• Work item:
Please filter the listing below and copy out the lines that hold "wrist".

• Data excerpt:
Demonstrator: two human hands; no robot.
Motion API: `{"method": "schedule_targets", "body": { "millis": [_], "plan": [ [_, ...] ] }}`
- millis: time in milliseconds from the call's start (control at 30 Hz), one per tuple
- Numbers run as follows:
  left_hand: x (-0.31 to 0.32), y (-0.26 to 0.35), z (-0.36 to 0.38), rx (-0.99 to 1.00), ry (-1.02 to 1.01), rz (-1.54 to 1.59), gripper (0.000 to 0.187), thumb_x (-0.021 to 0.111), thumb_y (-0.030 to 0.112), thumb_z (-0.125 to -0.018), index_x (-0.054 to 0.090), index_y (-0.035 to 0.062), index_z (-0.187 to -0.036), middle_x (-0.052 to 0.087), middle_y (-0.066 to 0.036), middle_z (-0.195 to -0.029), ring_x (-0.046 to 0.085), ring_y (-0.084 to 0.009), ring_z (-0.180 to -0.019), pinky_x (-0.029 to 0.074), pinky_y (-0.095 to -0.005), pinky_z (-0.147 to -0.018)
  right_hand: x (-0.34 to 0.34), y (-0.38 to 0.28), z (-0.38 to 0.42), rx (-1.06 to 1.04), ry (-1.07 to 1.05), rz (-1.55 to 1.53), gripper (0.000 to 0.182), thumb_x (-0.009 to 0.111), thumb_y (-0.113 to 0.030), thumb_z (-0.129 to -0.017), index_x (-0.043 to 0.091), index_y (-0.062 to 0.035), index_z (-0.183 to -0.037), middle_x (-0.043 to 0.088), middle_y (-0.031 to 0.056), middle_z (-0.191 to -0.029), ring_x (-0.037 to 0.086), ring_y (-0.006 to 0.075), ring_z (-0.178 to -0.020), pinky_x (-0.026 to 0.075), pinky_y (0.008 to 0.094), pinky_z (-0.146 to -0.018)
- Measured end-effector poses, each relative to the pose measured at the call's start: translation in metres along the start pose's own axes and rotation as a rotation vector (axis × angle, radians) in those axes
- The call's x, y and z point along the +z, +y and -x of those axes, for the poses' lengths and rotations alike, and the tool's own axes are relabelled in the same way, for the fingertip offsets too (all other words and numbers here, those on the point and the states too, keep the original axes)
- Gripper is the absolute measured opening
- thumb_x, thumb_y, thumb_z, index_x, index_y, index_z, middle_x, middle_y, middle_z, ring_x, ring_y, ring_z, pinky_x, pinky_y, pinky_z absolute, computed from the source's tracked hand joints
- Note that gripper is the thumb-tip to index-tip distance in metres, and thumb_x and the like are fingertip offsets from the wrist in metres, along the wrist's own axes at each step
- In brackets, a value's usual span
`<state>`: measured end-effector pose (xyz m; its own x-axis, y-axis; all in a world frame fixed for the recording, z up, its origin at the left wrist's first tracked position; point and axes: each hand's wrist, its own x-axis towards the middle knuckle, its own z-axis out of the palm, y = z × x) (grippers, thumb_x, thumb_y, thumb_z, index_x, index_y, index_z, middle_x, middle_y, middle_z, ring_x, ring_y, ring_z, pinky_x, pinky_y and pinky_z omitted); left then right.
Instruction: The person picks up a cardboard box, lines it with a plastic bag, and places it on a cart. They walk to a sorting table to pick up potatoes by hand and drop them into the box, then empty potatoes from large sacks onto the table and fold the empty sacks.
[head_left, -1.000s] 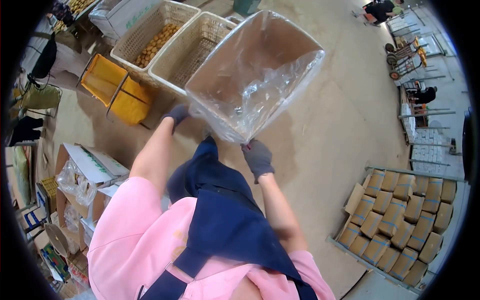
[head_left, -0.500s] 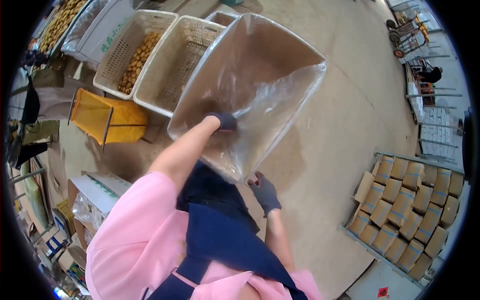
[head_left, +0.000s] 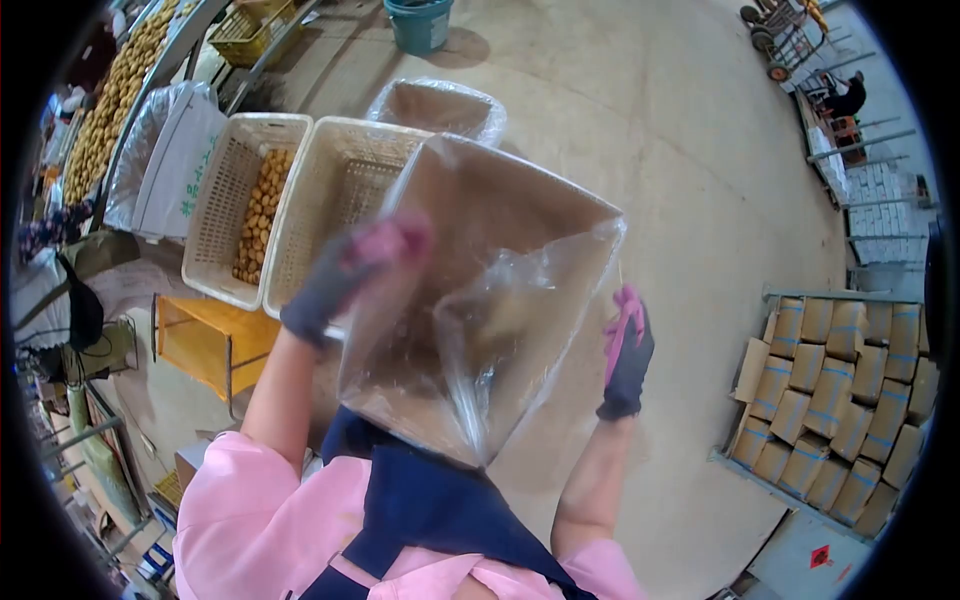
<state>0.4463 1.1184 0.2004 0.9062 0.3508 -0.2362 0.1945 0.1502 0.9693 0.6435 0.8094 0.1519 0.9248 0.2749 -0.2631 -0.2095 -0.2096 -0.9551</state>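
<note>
A cardboard box [head_left: 520,215] lined with a clear plastic bag [head_left: 500,330] is tilted up in front of my chest, its open top facing me and its lower corner against my dark apron. My left hand [head_left: 335,280], in a grey glove with pink fingertips, is motion-blurred and curls over the box's left rim. My right hand [head_left: 628,350], gloved the same way, is raised with fingers pointing up just right of the box's right corner, a small gap away from it.
Behind the box stand a white basket of brown round fruit [head_left: 245,215], an empty white basket [head_left: 330,190] and another plastic-lined box [head_left: 440,105]. A teal bucket [head_left: 420,22] is farther back. A yellow stand [head_left: 200,340] is at left, stacked sealed cartons [head_left: 840,400] at right.
The box has swung lower and closer to my body. My left hand came out of the bag onto the left rim. My right hand rose from under the box to its right side.
</note>
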Motion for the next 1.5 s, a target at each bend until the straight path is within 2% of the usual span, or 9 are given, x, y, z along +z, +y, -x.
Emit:
{"method": "schedule_targets", "body": {
  "millis": [67, 233, 433, 633, 933, 1000, 1167, 1400, 1500],
  "plan": [
    [-0.020, -0.014, -0.059, 0.295, 0.347, 0.115, 0.053, 0.043, 0.041, -0.093, 0.042, 0.0047, -0.132, 0.047, -0.009, -0.130, 0.044, -0.0189, -0.116, 0.030, -0.0337, -0.103, 0.027, -0.028, -0.021, -0.071, -0.042, 0.049, 0.055, 0.038, -0.036, -0.096, 0.033, -0.0003, -0.137, 0.041, 0.0073, -0.136, 0.043, 0.0170, -0.119, 0.040, 0.0284, -0.087],
    [-0.020, -0.044, -0.136, 0.201, 0.017, 0.536, 0.052, 0.037, 0.046, -0.094, 0.049, 0.0042, -0.124, 0.051, -0.009, -0.123, 0.046, -0.0197, -0.114, 0.030, -0.0328, -0.103, 0.060, -0.032, -0.070, -0.125, -0.118, -0.051, 0.050, 0.041, -0.038, -0.095, 0.047, 0.0004, -0.127, 0.051, 0.0039, -0.123, 0.048, 0.0130, -0.106, 0.041, 0.0246, -0.079],
    [-0.036, -0.085, -0.149, -0.210, 0.387, 0.263, 0.051, 0.030, 0.043, -0.097, 0.052, 0.0030, -0.119, 0.058, -0.011, -0.113, 0.052, -0.0213, -0.107, 0.037, -0.0318, -0.097, 0.036, -0.013, -0.091, -0.026, -0.042, -0.021, 0.044, 0.045, -0.034, -0.095, 0.053, 0.0002, -0.121, 0.057, 0.0051, -0.114, 0.052, 0.0126, -0.099, 0.041, 0.0239, -0.073],
    [-0.032, -0.042, 0.009, 0.305, 0.506, 0.219, 0.041, 0.046, 0.036, -0.093, 0.057, 0.0008, -0.111, 0.058, -0.012, -0.115, 0.053, -0.0217, -0.110, 0.040, -0.0333, -0.096, -0.037, -0.047, 0.042, -0.174, 0.012, 0.205, 0.035, 0.055, -0.022, -0.089, 0.055, 0.0026, -0.114, 0.059, 0.0075, -0.111, 0.053, 0.0119, -0.101, 0.042, 0.0265, -0.078],
    [0.168, -0.014, 0.180, 0.308, -0.551, 0.152, 0.077, 0.073, 0.028, -0.074, 0.035, 0.0054, -0.137, 0.060, -0.011, -0.112, 0.053, -0.0167, -0.106, 0.040, -0.0301, -0.091, -0.040, -0.074, 0.220, -0.564, -1.061, 0.669, 0.032, 0.064, -0.020, -0.081, 0.059, -0.0099, -0.111, 0.062, 0.0080, -0.084, 0.059, 0.0209, -0.068, 0.048, 0.0284, -0.063],
    [0.158, -0.016, 0.201, 0.066, -0.721, -0.106, 0.067, 0.073, 0.031, -0.075, 0.045, 0.0075, -0.131, 0.064, -0.007, -0.093, 0.058, -0.0114, -0.087, 0.044, -0.0273, -0.077, -0.058, -0.083, 0.246, -0.263, -1.106, 0.725, 0.046, 0.066, -0.019, -0.080, 0.053, -0.0137, -0.124, 0.061, 0.0051, -0.077, 0.056, 0.0181, -0.063, 0.047, 0.0279, -0.062],
    [0.117, -0.065, 0.253, -0.128, -0.776, -0.552, 0.041, 0.069, 0.026, -0.080, 0.059, 0.0056, -0.114, 0.063, -0.006, -0.090, 0.057, -0.0109, -0.084, 0.044, -0.0257, -0.075, -0.098, -0.051, 0.291, 0.060, -1.117, 0.671, 0.064, 0.067, -0.014, -0.080, 0.039, -0.0190, -0.137, 0.061, 0.0014, -0.081, 0.057, 0.0150, -0.069, 0.048, 0.0278, -0.066],
    [0.175, -0.060, 0.266, 0.367, -0.471, 0.052, 0.049, 0.072, 0.024, -0.076, 0.056, 0.0025, -0.117, 0.058, -0.009, -0.112, 0.054, -0.0163, -0.103, 0.042, -0.0299, -0.087, -0.058, -0.029, 0.323, -0.412, -1.209, 0.594, 0.055, 0.064, -0.011, -0.081, 0.045, -0.0125, -0.132, 0.060, 0.0072, -0.100, 0.058, 0.0184, -0.088, 0.045, 0.0276, -0.081],
    [0.161, -0.059, 0.256, 0.042, -0.720, -0.548, 0.043, 0.069, 0.025, -0.078, 0.057, 0.0068, -0.115, 0.066, -0.011, -0.094, 0.062, -0.0193, -0.083, 0.047, -0.0297, -0.078, -0.076, -0.041, 0.313, -0.218, -1.111, 0.450, 0.051, 0.063, -0.010, -0.082, 0.047, -0.0126, -0.130, 0.061, 0.0062, -0.101, 0.060, 0.0134, -0.088, 0.047, 0.0252, -0.075]
  ]
}}
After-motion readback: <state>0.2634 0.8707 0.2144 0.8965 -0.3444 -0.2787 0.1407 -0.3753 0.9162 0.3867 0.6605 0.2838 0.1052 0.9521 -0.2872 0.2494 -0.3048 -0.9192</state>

• Task result:
- Note that gripper is the thumb-tip to index-tip distance in metres, and thumb_x and the like are fingertip offsets from the wrist in metres, along the wrist's own axes at each step
`<state>`: measured end-effector pose (xyz m; its own x-axis, y-axis; all in a world frame fixed for the recording, z up, its origin at the left wrist's first tracked position; point and axes: each hand's wrist, its own x-axis towards the middle knuckle, its own z-axis out of the palm, y = z × x) (grippers, thumb_x, thumb_y, thumb_z, index_x, index_y, index_z, middle_x, middle_y, middle_z, ring_x, ring_y, ring_z, pinky_x, pinky_y and pinky_z omitted); left then right.

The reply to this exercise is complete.